### WORK INSTRUCTIONS
Please repeat the records below exactly, but only from the line that contains "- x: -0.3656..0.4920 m" onward, ending with the last line.

### MATERIAL TO PROCESS
################

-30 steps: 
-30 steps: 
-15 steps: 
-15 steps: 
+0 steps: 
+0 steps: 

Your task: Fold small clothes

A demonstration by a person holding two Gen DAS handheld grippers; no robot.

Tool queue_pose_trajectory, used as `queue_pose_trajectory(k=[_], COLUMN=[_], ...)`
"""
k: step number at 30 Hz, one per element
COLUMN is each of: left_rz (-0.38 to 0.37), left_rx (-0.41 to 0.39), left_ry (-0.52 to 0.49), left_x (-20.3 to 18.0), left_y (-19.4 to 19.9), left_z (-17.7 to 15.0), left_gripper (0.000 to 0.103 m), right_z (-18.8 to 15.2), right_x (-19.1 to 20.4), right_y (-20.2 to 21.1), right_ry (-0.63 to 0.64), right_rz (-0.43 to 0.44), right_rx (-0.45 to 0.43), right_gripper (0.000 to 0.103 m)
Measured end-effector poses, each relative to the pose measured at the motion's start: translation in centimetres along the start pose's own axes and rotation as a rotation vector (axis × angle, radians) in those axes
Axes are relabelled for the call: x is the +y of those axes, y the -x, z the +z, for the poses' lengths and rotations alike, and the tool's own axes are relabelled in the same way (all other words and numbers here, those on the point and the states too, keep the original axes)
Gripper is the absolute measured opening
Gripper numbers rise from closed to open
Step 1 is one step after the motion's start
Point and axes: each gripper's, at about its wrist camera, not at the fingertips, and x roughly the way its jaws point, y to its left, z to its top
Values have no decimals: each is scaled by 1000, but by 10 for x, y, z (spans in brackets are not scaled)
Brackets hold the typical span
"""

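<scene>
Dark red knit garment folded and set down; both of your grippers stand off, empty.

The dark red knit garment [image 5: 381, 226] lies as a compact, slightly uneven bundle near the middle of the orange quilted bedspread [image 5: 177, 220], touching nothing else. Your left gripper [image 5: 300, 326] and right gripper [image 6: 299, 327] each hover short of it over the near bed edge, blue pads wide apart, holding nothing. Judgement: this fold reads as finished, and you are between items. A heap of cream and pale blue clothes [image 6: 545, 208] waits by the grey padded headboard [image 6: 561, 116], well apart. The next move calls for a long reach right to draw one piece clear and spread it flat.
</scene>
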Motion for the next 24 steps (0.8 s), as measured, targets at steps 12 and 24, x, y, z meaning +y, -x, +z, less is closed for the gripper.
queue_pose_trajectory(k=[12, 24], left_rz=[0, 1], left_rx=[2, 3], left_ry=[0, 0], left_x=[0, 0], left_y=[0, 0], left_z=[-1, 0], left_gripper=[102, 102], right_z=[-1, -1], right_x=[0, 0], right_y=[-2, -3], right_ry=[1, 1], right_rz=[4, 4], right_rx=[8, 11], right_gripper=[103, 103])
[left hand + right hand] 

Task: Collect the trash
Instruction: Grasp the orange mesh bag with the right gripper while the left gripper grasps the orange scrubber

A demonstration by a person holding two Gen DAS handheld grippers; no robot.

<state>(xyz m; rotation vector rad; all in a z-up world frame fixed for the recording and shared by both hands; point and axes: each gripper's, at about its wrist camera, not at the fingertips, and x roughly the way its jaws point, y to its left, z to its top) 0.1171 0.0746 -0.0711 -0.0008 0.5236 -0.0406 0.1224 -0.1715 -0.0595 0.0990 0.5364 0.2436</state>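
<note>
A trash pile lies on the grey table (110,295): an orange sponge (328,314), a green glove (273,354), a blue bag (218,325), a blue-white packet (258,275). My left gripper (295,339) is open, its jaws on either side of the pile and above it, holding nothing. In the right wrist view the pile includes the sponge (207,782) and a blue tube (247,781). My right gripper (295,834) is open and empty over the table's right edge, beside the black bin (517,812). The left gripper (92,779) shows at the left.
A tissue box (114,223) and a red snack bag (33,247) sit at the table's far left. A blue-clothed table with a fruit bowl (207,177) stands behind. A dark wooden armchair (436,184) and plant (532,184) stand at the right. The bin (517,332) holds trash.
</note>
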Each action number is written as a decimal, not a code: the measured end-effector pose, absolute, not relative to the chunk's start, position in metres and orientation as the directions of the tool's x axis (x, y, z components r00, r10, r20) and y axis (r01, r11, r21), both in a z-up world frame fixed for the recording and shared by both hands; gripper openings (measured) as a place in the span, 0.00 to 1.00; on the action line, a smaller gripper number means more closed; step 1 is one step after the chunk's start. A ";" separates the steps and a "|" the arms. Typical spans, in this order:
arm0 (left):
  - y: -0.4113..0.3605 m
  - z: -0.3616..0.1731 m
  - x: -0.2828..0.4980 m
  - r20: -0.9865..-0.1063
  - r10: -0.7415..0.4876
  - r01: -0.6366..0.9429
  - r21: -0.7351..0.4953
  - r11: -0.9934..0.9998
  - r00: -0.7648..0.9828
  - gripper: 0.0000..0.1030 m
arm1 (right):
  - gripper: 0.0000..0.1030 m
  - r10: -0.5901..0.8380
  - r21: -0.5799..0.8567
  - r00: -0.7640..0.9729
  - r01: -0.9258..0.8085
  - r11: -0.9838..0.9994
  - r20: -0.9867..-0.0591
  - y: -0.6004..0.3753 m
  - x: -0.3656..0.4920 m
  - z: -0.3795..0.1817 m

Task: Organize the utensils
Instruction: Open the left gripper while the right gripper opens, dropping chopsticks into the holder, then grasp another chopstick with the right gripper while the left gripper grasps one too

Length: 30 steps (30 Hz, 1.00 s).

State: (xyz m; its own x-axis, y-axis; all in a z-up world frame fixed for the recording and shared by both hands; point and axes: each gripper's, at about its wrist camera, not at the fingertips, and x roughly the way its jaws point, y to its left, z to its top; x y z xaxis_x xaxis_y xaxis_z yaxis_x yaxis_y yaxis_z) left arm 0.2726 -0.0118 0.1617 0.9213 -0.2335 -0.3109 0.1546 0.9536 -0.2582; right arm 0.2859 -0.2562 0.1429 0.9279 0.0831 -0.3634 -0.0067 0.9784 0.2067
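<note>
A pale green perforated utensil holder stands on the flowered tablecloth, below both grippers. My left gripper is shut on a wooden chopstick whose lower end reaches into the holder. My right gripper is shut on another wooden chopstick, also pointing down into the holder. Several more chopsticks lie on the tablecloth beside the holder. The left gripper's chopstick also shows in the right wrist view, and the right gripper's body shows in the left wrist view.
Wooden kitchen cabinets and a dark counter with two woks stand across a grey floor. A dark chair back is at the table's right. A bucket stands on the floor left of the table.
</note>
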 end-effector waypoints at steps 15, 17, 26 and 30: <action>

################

### FINISHED TASK
  - x: -0.3656..0.4920 m
  - z: -0.3795..0.1817 m

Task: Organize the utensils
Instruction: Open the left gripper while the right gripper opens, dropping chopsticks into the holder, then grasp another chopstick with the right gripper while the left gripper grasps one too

Length: 30 steps (30 Hz, 1.00 s).

State: (xyz m; its own x-axis, y-axis; all in a z-up world frame fixed for the recording and shared by both hands; point and axes: each gripper's, at about its wrist camera, not at the fingertips, and x roughly the way its jaws point, y to its left, z to its top; x y z xaxis_x xaxis_y xaxis_z yaxis_x yaxis_y yaxis_z) left arm 0.2726 -0.0118 0.1617 0.9213 -0.2335 -0.3109 0.1546 0.9536 -0.2582; right arm 0.2859 -0.2562 0.1429 0.9279 0.0831 -0.3634 -0.0067 0.9784 0.2067
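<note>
A pale green perforated utensil holder stands on the flowered tablecloth, below both grippers. My left gripper is shut on a wooden chopstick whose lower end reaches into the holder. My right gripper is shut on another wooden chopstick, also pointing down into the holder. Several more chopsticks lie on the tablecloth beside the holder. The left gripper's chopstick also shows in the right wrist view, and the right gripper's body shows in the left wrist view.
Wooden kitchen cabinets and a dark counter with two woks stand across a grey floor. A dark chair back is at the table's right. A bucket stands on the floor left of the table.
</note>
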 end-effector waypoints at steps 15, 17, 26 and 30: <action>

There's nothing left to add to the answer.